The lines depicting the surface radiator 110 denote symbolically
conducting strips of a certain width, not explicitly illustrated in
the plan view of FIG. 2A, which can be either constant or varying.
The array of slots 115 is derived from a truncated planar antenna
bent to conform to the curved surface of the platform. FIG. 2C
shows, in one cross-section containing the z axis (that is, in a
.theta. or .theta.-z plane in spherical coordinates), how the
curved array of slots 115 is derived from a planar broadband
antenna 410 shown in FIG. 3 by a radial conformal projection.
The radial conformal projection is defined here to be a projection
of a two-dimensional (2D) planar configuration 410 to a
three-dimensional (3D) surface structure 115 with the radial
distance or dimension preserved. The radial distance or dimension
is defined as the length measured outwardly from the center of the
medial feed portion 112 (the z axis) to a point on the surface
radiator 110 along its curvilinear surface. The radial distance or
dimension can be obtained by a line integral from the z-axis
outwardly along the curvilinear surface of the surface radiator 110
in the direction of a vector 116, as shown in FIG. 2C, which is
parallel to both a fixed .theta. plane (formed by the z-axis and a
fixed vector .theta.) in spherical coordinates and the surface
tangent of the surface radiator along the path of the line
integration. Although the surface of the surface radiator 110 is
generally curvilinear, the design should minimize rapid variations
in the vector 116 for smooth propagation of the TW.
If we imagine the process as the bending and stretching process
that transforms a 2D planar antenna 410 to a 3D curved array of
slots 115, the bending is in the radial dimension (or direction),
and the stretching and shrinking are in the orthogonal dimension
(or direction). In other words, the surface radiator is a radial
conformal projection, which has minimal change in the conformal
radial dimension, from a truncated planar broadband or FI antenna
to a curved surface radiator conformal to the platform.
In FIG. 2A, the lines denoting the surface radiator 110 are 4-arm
self-complementary spirals in which the width of metal strips and
the spacings between them are equal (by the definition of "self
complementary"), and is chosen for its radiation property as well
as its support of a desired TW along the surface radiator 110. The
array of slots 115 of the surface radiator 110 here is a planar
shell of a 4-arm self-complementary spiral bent into a cylindrical
arc in the x-z plane to conform to the cylindrical platform with no
bending in the y-z plane, as shown in FIG. 2B.

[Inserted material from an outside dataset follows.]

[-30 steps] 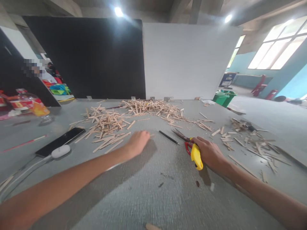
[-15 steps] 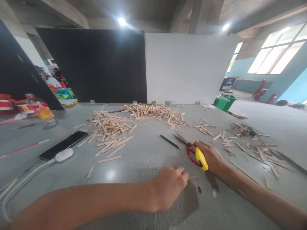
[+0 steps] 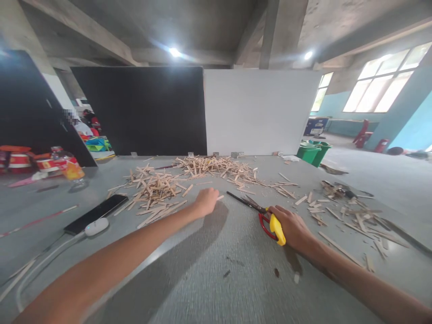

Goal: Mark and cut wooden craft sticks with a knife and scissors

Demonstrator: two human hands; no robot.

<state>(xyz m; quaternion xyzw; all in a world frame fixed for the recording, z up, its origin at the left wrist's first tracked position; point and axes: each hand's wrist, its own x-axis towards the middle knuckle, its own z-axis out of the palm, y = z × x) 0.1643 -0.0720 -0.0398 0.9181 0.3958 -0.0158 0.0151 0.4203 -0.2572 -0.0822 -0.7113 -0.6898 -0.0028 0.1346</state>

One curvilinear dimension of surface radiator 110, in this case the
y dimension, is at least 0.1 TW wavelengths in extent so as to
support the prescribed TW which radiates a desired antenna pattern
via said surface radiator. An impedance matching structure 130 is
positioned between the medial feed portion 112, periphery 140 of
the TW surface radiator 110, and the ground surface 150 to effect
the propagation of said TW with minimal reflection.
The cluster of medial feed portion 112 in the central area of
surface radiator 110 is a microwave circuit that excites the
desired TW modes in the surface radiator 110 and also matches the
input impedance of the surface radiator 110 and ground surface 150
on one side and the input impedance of the feed cable 160 on the
other. The design of medial feed portion 112 follows the microwave
theory in general and the theory on multiterminal planar antenna
structures (Deschamps, 1959). The feed cable 160 can be a twin-lead
transmission line for single mode operation, or a pair of twin-lead
transmission lines for dual-mode operation. It can contain a balun,
or a multiplexing circuit, which serves also as an impedance
transformer between the balanced/unbalanced circuit architecture of
the medial feed portion 112 and the input terminals of the
transmitter/receiver (T/R) 350.
A distributed reactive impedance matching network 141 is positioned
at the periphery of the surface radiator to effect the propagation
of said TW onto the platform 300 with a desired broadband radiating
property for the entire antenna/platform assembly with minimal
reflection. A simple design for the distributed reactive impedance
matching network 141 can be a set of very short (less than 1/100
wavelength) conducting wires, distributed around the periphery 140
of the surface radiator 110, connecting with the platform 300.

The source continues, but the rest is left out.